In 1970, Spangler went to Britain where he visited the spiritual community of Findhorn in northern Scotland. He claimed to have been told by non-physical, spiritual contacts that he would find his "next cycle of work" in Europe; he arrived at Findhorn and was told that one of the founders, Eileen Caddy, had had a vision three years earlier that a David Spangler would be coming there to live and work in the community. Not knowing who David Spangler was, but having read a small booklet written by him which someone sent to them, Eileen and her husband Peter Caddy and their Canadian colleague, Dorothy Maclean, the three founders of the Findhorn Community, had been waiting for someone with that name to arrive. Sometime after Spangler's arrival, he was offered and accepted joint directorship of the community along with Peter Caddy. He remained in the Findhorn Community until 1973. He then returned to the United States with a number of other Americans and Europeans, including Dorothy Maclean, where they founded the Lorian Association as a non-profit vehicle for the spiritual and educational work they wished to do together.

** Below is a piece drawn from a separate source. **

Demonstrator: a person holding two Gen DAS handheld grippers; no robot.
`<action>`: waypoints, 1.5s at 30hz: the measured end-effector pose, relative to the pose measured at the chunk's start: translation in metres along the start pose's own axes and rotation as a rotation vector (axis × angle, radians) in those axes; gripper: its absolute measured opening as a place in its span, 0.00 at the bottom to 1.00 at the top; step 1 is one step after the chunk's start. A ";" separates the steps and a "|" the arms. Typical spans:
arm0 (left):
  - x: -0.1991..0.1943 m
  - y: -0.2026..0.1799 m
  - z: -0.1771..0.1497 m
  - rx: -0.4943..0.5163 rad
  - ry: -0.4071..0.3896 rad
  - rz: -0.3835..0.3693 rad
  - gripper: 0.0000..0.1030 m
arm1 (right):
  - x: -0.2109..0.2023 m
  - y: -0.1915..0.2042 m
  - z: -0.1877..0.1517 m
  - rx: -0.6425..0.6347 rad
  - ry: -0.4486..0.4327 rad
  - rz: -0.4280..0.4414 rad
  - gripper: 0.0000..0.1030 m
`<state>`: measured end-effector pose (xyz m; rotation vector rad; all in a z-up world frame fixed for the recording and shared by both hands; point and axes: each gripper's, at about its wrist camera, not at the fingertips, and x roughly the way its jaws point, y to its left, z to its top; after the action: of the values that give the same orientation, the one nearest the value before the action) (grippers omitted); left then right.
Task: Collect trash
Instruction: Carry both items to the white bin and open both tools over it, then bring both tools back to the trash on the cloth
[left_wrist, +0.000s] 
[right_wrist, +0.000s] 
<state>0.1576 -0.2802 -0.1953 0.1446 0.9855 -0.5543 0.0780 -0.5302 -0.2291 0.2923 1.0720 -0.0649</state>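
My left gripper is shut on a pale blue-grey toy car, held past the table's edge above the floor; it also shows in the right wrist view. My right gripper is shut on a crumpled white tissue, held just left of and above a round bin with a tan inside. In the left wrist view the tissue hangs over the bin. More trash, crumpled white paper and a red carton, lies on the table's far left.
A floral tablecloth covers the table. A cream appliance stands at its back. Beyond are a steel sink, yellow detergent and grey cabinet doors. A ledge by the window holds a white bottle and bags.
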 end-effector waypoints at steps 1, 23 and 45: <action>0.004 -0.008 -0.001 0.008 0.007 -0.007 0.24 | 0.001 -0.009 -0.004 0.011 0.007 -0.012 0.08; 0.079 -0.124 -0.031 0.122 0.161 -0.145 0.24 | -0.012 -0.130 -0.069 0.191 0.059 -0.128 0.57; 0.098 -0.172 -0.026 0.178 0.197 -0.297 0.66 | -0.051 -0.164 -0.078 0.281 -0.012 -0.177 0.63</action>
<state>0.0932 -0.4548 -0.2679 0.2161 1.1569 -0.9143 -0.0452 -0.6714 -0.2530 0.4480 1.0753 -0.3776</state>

==Going beyond the "New Age"==
Over the years since then, Spangler has continued to lecture and teach and has written numerous books on spirituality. He is considered one of the founding figures of the modern New Age phenomenon, but early on he identified its shadow and rejected what he termed "its further outgrowth into a myriad of 'old age' pursuits (including spiritual pursuits) dressed in 'new age' garb". This devolution into commercially-driven fads, identity politics, mystical glamour, atavistic spiritualisms, and uncritical guru reverence was a main theme of his Reimagination of the World, co-authored with fellow-traveler and cultural historian William Irwin Thompson.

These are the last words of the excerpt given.